— EXERCISE —
The lines from the top of the data down to the line with "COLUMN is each" should be repeated exactly, both ends included.

— INPUT DATA —
⟨
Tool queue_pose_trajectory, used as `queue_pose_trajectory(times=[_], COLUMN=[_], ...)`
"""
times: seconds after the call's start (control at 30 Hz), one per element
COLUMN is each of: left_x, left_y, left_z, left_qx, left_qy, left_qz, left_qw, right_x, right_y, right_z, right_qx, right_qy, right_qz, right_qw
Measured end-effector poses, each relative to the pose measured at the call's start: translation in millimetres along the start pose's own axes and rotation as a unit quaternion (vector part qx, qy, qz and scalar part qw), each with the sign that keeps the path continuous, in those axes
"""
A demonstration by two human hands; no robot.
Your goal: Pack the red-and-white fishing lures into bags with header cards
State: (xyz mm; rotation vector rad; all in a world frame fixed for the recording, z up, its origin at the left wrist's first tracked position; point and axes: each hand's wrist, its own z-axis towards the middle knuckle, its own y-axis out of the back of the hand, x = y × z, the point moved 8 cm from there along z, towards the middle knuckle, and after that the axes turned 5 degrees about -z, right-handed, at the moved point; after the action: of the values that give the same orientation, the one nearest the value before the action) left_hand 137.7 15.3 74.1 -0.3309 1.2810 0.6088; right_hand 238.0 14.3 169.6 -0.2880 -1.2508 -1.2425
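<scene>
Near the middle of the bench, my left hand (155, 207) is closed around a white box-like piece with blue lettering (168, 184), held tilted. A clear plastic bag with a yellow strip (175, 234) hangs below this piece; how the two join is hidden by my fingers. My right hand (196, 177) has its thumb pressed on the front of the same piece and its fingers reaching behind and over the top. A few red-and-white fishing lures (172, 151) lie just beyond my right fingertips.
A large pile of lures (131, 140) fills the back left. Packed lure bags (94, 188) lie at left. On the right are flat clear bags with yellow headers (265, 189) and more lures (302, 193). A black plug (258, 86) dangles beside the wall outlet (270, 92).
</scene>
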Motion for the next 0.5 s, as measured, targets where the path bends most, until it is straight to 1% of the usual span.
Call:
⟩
— TASK RESULT —
Tool queue_pose_trajectory, used as `queue_pose_trajectory(times=[_], COLUMN=[_], ...)`
"""
times: seconds after the call's start (control at 30 Hz), one per element
COLUMN is each of: left_x, left_y, left_z, left_qx, left_qy, left_qz, left_qw, right_x, right_y, right_z, right_qx, right_qy, right_qz, right_qw

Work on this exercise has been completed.